On June 25 2026 one of our magento production website was found having heavy load and website stopped working. I have checked the case and I could see it was heavy traffic to website and load has induced. Website is already behiend cloudflare proxy and we already have rate limitations via nginx for bots. When the issue happened, I initially enabled Nginx rate limiting and created a new Fail2Ban jail to automatically block abusive IPs. While monitoring the logs, I noticed the server was still under heavy load and PHP-FPM was repeatedly hitting its limits, eventually causing the website to return server errors.
After investigating further, it became clear that this wasn't a typical attack from a handful of IPs. It was a distributed scraping campaign where each IP was making only one or two requests, making traditional Nginx rate limiting and Fail2Ban largely ineffective since neither IP exceeded the configured thresholds.
Most of the requests were targeting Magento category and product pages with various filter combinations in the query string. These requests appeared to bypass Varnish caching, resulting in PHP generating the pages repeatedly, which explains why PHP-FPM became overloaded.
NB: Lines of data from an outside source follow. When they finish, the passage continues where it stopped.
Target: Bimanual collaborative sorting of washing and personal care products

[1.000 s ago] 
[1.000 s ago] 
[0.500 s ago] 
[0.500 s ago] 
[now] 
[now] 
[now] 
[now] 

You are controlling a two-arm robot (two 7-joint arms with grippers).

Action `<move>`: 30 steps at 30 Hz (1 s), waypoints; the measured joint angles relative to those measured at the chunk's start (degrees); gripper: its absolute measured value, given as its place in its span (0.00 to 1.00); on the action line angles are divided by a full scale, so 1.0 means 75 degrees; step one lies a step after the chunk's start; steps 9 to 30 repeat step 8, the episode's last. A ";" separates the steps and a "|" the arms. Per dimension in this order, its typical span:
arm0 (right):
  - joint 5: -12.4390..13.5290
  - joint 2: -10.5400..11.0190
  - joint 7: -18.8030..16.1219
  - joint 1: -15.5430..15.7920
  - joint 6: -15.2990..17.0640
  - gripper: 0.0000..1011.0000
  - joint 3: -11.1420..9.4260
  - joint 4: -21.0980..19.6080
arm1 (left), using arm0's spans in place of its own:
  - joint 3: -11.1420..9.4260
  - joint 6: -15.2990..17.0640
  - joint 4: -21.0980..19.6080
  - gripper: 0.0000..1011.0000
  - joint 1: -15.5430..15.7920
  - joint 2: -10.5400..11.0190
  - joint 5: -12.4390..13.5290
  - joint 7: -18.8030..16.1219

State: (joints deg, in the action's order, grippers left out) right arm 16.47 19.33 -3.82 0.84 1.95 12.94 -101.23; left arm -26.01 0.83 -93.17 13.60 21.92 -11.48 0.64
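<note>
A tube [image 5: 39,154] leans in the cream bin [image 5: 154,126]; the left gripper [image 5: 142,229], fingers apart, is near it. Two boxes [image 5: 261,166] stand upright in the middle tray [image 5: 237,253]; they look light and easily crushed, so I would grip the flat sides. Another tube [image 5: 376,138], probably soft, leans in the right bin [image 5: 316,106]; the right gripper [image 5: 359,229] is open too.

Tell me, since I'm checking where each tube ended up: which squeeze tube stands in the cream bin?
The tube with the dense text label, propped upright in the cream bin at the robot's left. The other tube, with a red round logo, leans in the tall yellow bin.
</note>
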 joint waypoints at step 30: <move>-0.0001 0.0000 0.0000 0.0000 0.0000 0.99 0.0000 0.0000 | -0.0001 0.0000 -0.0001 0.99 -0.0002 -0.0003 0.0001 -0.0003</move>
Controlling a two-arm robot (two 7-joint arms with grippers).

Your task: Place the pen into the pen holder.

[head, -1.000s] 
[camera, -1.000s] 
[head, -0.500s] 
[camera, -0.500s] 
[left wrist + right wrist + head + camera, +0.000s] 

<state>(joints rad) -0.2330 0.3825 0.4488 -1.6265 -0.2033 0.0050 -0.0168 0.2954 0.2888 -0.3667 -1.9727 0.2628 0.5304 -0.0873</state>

While analyzing the access logs more closely, I noticed another interesting pattern. A large number of these requests were using randomly generated, but consistently old, Windows and Chrome user agents. Based on that observation, I created a Cloudflare WAF custom rule to apply a Managed Challenge to requests matching those characteristics. Within just a few minutes, the rule had already triggered around 1,360 challenges, confirming that a significant amount of the traffic matched the pattern.
Since enabling the WAF rule, the server load has returned to normal, PHP-FPM is no longer being overwhelmed, and both the website and internal links are functioning normally again.
I'm still interested in understanding the root cause, though. Has anyone else encountered this type of distributed scraping against Magento, where thousands of IPs each make only a couple of requests specifically to filtered category/product pages? If so, how did you handle it without affecting legitimate users? I'm particularly interested in improving cache efficiency or identifying better ways to stop this type of traffic before it reaches the origin server. After the raise of AI, I am experiencing these kind of issues with random servers.